You are supposed to use the least value of the second moment of area, which for a circle is I = (π/64)D4

Since this is a hollow cylinder, I = (π/64)*(Do4 - Di4)

You'll have to re-do your calculations of the length of the column accordingly.

5. Nov 14, 2015

### Niall11

oh right I have on my notes that least 2nd moment of area is π/32(D^4-d^4)!

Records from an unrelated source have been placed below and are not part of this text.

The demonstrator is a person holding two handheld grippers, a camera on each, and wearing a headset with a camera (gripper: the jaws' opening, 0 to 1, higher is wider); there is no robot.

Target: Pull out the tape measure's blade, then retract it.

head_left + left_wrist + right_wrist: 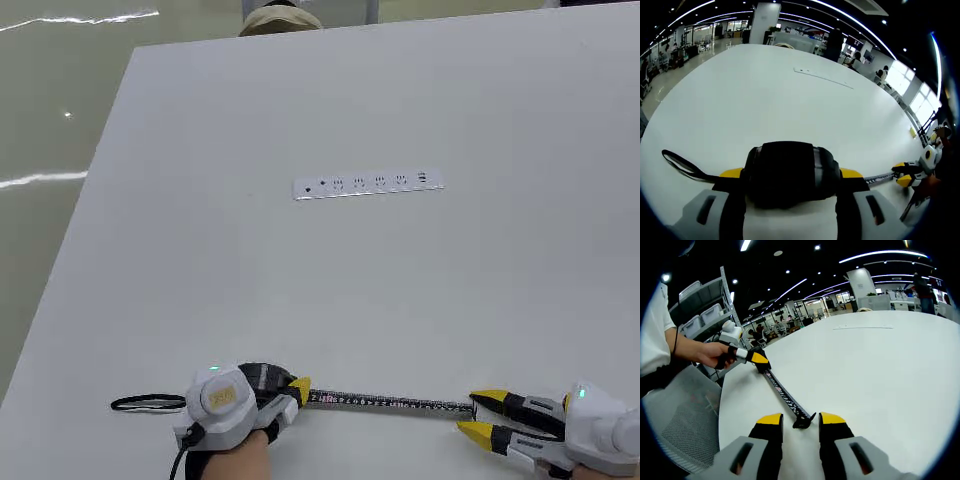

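Note:
My left gripper (281, 400) is shut on the black tape measure body (262, 380) near the table's front edge, and in the left gripper view the body (787, 170) sits between the yellow tips. A black wrist strap (145, 403) trails to its left. The blade (390, 402) runs out flat on the table to the right. Its end hook (804, 420) lies in the gap between the parted jaws of my right gripper (481, 414), which is open. The right gripper view shows the blade (782, 392) leading back to the left gripper (752, 357).
A white power strip (368, 184) lies mid-table, well beyond the blade. The white table (250, 280) is bare around it, and its left edge drops to a glossy floor. A grey mesh chair (685, 405) stands by the table in the right gripper view.

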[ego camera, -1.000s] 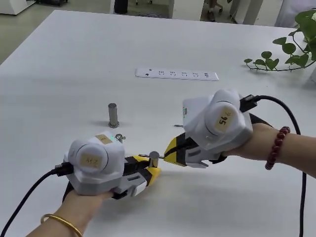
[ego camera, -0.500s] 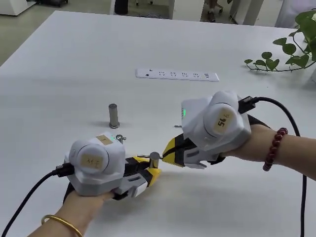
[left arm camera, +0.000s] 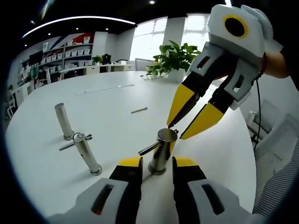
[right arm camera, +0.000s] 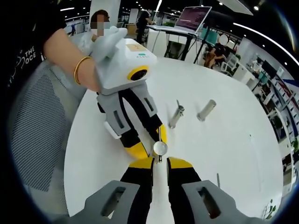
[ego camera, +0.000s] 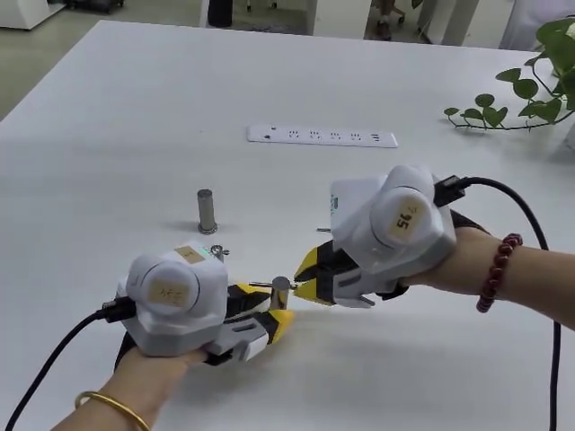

so least 2nd moment of area = π/64 (D^4-d^4) = π/64 (0.08^4-0.06^4) = 1.374 * 10^-6

now effective L comes out at 2.94m and length 5.94m!
I'm hoping that is correct if i've used all the right formulae

6. Nov 14, 2015

### SteamKing

Staff Emeritus
Yes, your length calculation looks correct now.

FWIW, this same problem has cropped up on PF several times before.

7. Nov 14, 2015

### Niall11

Thanks a lot that was a big help, oh right I didn't realise ill look next time!

8. Nov 16, 2015

### Marv K

If the effective length is half of the actual length, are those figures not incorrect? I only ask cause I'm doing the same course and wanted to check. Is the effective length not 2.968m?

9. Nov 16, 2015

### SteamKing

Staff Emeritus
The effective length is approx. 2.94 m, but the OP made a slight error in doubling this figure to find the actual length, which should be approx. 5.88 m.

10. Nov 16, 2015

### Marv K

Ok, sorry to be annoying, but worried Ive done it wrong now.

If E.S.R. = 118.74

I = 1.374*10^-6

A = 2.199*10^-3

Then the equation is Le = 118.74*sqrt(1.374*10^-6)/(2.199*10^-3)

Which equals 2.968m?

Also, sorry if I've written that equation terribly.

11. Nov 16, 2015

### SteamKing

Staff Emeritus
I'm not sure what you point is here. Le = 2.968 m or Le = 2.94 m is the same number for all intents, given that this is a buckling problem.

Depending on how you round the intermediate computations, there will be some variation in the fractional portion of the final result.